## What is expected
Could you print every line from the first one of the records below through the line containing "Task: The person", with both included and nothing else?

START Record extracts

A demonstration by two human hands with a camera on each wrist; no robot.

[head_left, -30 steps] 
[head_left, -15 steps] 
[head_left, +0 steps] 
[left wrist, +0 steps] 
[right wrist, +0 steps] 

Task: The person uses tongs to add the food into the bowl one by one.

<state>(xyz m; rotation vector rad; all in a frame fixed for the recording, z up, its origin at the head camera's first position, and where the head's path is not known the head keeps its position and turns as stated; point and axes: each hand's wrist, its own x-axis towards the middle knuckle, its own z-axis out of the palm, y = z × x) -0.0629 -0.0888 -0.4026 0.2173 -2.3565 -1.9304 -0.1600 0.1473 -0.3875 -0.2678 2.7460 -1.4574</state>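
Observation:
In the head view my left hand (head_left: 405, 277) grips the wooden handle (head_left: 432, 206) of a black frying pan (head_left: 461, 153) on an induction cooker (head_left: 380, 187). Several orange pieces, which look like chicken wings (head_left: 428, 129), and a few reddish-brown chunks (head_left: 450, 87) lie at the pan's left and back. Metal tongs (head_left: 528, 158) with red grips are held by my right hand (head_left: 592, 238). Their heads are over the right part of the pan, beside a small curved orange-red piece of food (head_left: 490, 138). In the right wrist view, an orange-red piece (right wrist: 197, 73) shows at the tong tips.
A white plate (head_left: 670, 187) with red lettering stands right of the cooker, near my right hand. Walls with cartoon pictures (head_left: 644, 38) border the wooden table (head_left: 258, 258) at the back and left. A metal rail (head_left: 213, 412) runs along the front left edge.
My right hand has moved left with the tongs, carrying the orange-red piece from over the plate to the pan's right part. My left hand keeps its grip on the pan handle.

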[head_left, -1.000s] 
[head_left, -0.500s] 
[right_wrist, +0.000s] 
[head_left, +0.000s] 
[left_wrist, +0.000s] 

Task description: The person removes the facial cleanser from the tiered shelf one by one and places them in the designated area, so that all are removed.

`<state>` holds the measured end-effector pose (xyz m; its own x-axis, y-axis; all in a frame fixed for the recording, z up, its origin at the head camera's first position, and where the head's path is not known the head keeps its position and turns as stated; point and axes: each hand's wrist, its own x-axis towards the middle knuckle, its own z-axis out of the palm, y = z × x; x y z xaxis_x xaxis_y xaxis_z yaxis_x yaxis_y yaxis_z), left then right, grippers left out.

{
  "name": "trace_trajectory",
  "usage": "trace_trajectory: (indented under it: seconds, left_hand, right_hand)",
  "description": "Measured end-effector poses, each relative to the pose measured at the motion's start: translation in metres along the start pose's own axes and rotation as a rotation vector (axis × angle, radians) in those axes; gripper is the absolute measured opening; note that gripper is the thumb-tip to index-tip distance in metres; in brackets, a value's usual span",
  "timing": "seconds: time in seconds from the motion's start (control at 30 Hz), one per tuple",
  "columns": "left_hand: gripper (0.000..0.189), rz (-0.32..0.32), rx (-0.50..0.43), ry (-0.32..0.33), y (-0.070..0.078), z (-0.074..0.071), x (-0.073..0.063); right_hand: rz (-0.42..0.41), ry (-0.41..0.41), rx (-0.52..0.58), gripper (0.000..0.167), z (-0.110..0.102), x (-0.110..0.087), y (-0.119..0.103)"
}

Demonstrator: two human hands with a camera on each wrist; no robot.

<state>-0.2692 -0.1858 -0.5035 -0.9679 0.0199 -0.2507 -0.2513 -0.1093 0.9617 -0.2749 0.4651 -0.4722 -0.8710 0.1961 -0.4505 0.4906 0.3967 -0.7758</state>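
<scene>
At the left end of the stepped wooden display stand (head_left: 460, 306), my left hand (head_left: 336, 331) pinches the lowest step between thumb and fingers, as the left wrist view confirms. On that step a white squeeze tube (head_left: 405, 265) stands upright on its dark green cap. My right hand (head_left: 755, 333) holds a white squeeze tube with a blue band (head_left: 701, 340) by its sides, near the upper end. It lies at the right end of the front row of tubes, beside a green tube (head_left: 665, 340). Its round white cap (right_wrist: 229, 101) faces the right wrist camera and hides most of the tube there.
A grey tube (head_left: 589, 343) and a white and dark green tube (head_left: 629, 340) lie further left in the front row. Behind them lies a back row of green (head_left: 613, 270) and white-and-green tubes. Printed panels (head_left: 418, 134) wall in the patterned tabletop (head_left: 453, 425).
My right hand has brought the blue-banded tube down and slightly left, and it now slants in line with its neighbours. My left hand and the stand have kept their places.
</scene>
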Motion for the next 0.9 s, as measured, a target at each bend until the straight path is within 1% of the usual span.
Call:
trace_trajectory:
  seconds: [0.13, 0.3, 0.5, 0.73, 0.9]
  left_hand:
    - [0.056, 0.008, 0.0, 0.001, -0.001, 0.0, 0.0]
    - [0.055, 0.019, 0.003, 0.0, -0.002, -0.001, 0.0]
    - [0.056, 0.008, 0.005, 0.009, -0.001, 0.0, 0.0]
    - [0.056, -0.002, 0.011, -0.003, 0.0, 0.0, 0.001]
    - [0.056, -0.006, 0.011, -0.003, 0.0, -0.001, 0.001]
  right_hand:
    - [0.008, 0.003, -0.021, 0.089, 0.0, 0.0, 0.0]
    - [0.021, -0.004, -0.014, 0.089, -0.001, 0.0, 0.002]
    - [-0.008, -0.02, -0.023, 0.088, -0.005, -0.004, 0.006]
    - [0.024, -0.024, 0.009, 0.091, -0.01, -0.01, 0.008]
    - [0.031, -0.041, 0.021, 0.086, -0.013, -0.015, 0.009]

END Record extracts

## Task result
A demonstration by two human hands with a camera on each wrist; no robot.

[head_left, -30 steps] 
[head_left, -15 steps] 
[head_left, +0 steps] 
[left wrist, +0 steps] 
[right wrist, +0 steps] 

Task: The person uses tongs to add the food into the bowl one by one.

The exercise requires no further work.